TASK STATEMENT.
Would you please copy the part of the material below that opens with the line containing "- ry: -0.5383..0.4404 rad" and closes with the line containing "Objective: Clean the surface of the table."? Copy it exactly, and only it.
======
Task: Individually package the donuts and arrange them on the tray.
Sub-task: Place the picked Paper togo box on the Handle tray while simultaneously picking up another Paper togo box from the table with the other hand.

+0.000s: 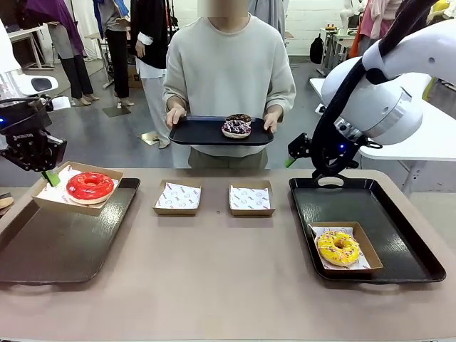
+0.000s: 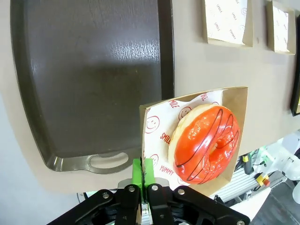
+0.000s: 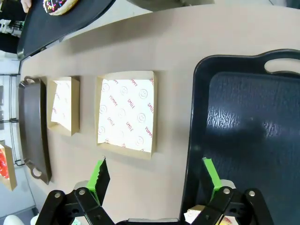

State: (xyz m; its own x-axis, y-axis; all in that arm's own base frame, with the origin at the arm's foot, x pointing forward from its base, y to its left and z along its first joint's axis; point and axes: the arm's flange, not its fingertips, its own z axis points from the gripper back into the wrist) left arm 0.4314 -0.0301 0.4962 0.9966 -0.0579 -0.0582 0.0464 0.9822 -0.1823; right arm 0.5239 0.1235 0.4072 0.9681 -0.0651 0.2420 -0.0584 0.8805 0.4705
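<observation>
The left pincer point(image 2: 143, 171) is clamped, green pads together, on the near edge of a carton point(image 2: 243, 103) lined with printed paper; the red donut point(image 2: 204, 143) lies in it, leaning toward the far wall. In the front view this carton sits at the middle left of the frame, over the far corner of the left-hand tray point(image 1: 64, 242) and overhanging its rim. To set it down well, I judge the carton should go inward past the rim, be kept level so the donut does not slide, and be released only once its base lies flat on the tray floor. The right pincer point(image 3: 154, 173) is spread wide with nothing in it, above the far edge of the right-hand tray point(image 1: 399, 235), where the yellow donut point(image 1: 338, 247) already sits in its own carton point(image 1: 367, 239) at the lower right. Two empty lined cartons point(image 1: 177, 197) wait mid-bench point(image 1: 228, 285). At top centre a person holds a dark tray point(image 1: 199, 132) carrying the purple-white iced donut point(image 1: 236, 128) and, behind it, the dark chocolate donut point(image 1: 239, 117).
</observation>
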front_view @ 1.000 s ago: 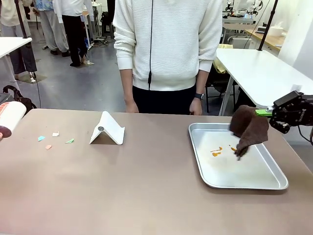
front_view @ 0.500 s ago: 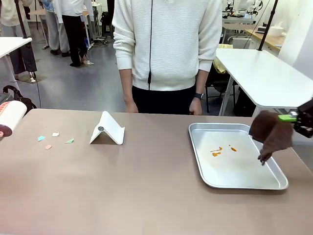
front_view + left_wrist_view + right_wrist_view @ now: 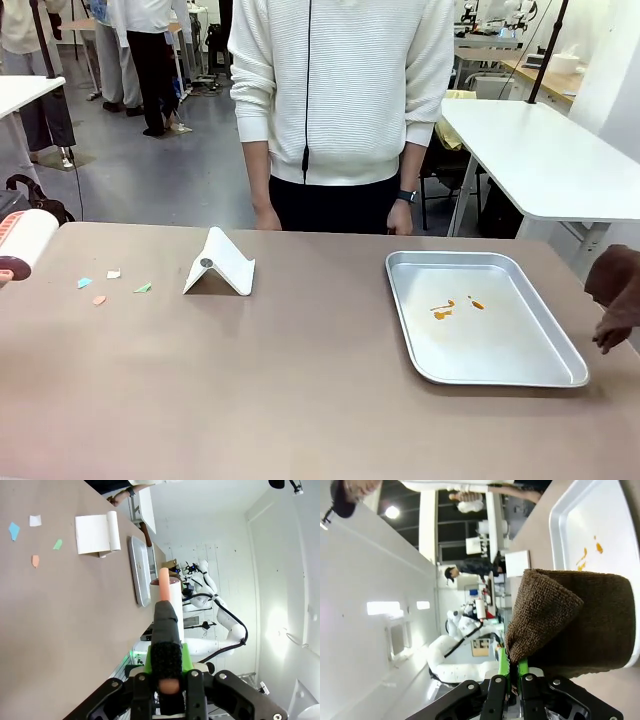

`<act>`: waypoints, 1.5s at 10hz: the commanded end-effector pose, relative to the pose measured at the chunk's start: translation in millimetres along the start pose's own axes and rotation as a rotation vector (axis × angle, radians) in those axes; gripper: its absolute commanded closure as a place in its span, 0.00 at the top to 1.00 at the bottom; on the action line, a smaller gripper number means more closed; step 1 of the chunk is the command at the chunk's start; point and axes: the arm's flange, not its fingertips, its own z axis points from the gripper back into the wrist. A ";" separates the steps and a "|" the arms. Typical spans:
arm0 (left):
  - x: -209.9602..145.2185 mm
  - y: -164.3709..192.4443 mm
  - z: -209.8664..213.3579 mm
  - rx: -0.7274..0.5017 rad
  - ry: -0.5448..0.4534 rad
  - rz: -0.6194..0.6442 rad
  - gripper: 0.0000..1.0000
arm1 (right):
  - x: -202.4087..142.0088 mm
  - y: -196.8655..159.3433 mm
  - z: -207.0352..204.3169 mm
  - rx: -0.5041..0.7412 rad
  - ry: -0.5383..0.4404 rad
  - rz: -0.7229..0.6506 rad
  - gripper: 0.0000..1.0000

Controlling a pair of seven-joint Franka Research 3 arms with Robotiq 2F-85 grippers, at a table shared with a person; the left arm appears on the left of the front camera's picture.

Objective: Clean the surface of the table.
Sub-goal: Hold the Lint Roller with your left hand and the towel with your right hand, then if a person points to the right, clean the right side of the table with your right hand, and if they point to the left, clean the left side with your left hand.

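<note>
Seemingly past the tray, right gripper pinches a brown cloth; left gripper clamps a roller above the table.

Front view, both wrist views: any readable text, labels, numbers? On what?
None readable.
White stand: a small round dark spot, no letters.
Silver tray, roller, brown cloth, table: no print visible.

The table filled the lower frame; a metal tray lay right, a white stand centre-left, coloured scraps far left.
</note>
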 end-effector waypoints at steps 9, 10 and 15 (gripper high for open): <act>2.2 0.5 3.0 0.008 -0.023 0.004 0.22 | 0.0 0.0 0.0 0.000 0.000 0.000 0.07; 2.2 0.5 3.0 0.008 -0.023 0.004 0.22 | 0.0 0.0 0.0 0.000 0.000 0.000 0.07; 2.2 0.5 3.0 0.008 -0.023 0.004 0.22 | 0.0 0.0 0.0 0.000 0.000 0.000 0.07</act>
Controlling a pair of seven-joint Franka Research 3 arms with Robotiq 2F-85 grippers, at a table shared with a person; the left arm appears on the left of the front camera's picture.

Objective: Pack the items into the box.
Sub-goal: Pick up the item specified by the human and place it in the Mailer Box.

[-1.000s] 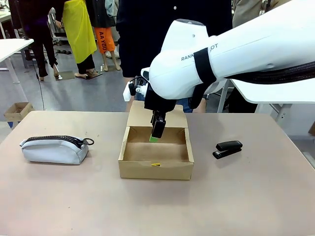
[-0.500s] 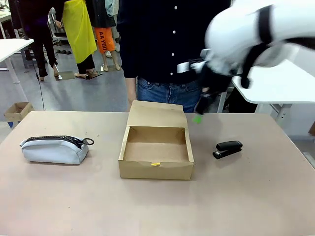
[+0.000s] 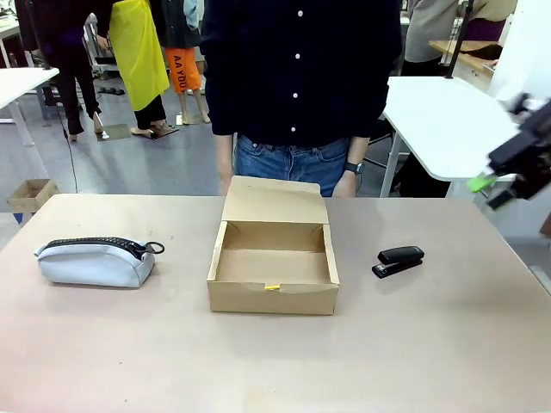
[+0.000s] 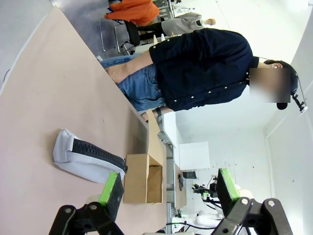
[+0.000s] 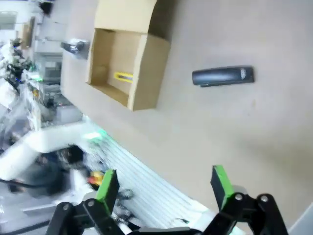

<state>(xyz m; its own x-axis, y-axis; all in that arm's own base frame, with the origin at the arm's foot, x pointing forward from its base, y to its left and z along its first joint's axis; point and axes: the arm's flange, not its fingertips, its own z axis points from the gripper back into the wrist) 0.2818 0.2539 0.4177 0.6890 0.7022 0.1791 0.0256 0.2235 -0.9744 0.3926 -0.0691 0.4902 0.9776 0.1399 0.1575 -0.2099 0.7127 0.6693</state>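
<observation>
One table (image 3: 448, 344), one person (image 3: 297, 77) standing at its far edge. Mid-table, one box (image 3: 273, 298), open, lid flap raised at the far side, long axis side to side. Well to its left, one pouch (image 3: 93, 261), zip on top. Two grippers: left gripper (image 4: 168, 188) spread wide, holding nothing; right gripper (image 5: 164, 186) likewise wide and empty, blurred at the right of the front view. Right of the box and apart from it, one stapler (image 3: 399, 261), flat on the table, long axis nearly side to side, right end slightly farther back; nose end impossible to tell. Inside the box, by the near wall, one knife (image 5: 123, 77), long axis along that wall; tip direction impossible to tell
</observation>
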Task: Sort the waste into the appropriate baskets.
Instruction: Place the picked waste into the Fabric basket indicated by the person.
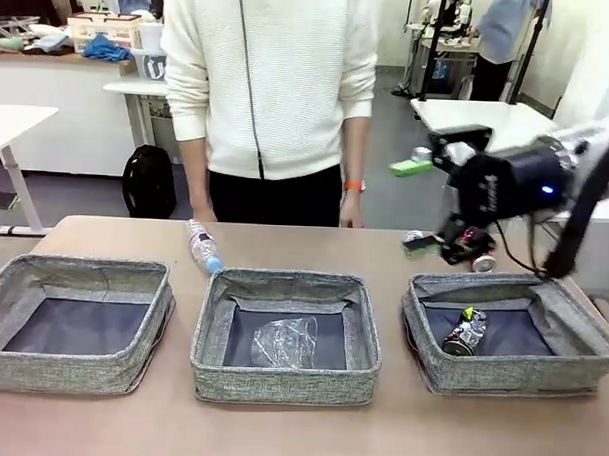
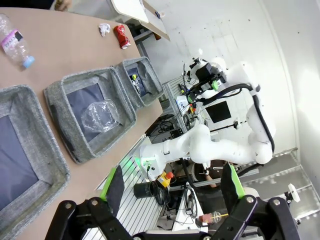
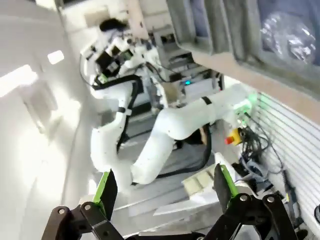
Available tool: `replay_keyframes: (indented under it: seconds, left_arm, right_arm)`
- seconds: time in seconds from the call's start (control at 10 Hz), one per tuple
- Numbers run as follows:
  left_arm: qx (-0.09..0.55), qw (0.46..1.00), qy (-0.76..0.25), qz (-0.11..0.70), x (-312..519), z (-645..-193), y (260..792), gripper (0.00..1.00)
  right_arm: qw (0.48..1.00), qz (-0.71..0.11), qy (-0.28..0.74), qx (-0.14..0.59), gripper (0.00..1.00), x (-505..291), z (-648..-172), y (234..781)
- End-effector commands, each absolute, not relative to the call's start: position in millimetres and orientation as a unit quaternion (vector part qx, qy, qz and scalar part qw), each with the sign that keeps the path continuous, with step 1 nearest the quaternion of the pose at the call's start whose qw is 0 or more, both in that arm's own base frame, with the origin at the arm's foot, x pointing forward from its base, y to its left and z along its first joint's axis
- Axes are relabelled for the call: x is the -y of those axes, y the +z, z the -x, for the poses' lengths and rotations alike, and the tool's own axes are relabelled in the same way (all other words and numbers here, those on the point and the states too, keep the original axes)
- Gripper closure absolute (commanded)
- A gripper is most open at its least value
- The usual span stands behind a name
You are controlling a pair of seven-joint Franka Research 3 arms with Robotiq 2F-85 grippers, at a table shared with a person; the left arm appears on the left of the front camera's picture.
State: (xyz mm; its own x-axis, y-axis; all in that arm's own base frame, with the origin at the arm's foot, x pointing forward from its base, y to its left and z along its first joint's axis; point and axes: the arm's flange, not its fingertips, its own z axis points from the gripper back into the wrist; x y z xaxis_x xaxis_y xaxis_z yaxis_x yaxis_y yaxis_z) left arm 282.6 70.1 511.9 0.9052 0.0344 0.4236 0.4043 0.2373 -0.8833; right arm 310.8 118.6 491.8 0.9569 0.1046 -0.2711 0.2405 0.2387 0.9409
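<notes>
Three grey baskets stand in a row: left, middle and right. A clear cup lies in the middle one and a dark can in the right one. The clear bottle lies on the table behind the gap between the left and middle baskets. Behind the right basket are a red can and a white paper wad. My right gripper hangs open and sideways above the right basket's far left corner, holding nothing. My left gripper is open and empty, off the table's near edge.
A person stands at the far edge, arms hanging, one hand near the table. The right wrist view looks past the near edge of the middle basket at my left arm. Bare tabletop lies behind the baskets.
</notes>
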Motion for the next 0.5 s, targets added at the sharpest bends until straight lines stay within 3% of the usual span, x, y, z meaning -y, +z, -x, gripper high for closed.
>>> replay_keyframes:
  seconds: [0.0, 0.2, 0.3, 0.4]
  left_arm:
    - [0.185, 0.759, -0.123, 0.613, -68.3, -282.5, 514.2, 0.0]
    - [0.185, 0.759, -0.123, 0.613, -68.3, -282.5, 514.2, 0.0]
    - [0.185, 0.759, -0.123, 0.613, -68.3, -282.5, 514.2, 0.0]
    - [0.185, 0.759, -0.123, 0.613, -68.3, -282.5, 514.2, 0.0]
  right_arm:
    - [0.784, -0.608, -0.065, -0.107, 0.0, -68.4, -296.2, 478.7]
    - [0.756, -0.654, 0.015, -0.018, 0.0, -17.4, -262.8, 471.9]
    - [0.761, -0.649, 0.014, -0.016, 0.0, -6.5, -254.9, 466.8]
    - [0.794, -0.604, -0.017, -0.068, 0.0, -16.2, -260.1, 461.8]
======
PROBLEM SOLUTION.
  - ry: -0.5383..0.4404 rad
  - rz: -0.7229..0.6506 rad
  - gripper: 0.0000..1.0000

Controlling a pair of seven-joint Franka Research 3 arms with Robotiq 2F-85 grippers, at a table shared with a person; the left arm appears on the left of the front camera's picture.

Objective: Clean the surface of the table.

This exercise is done.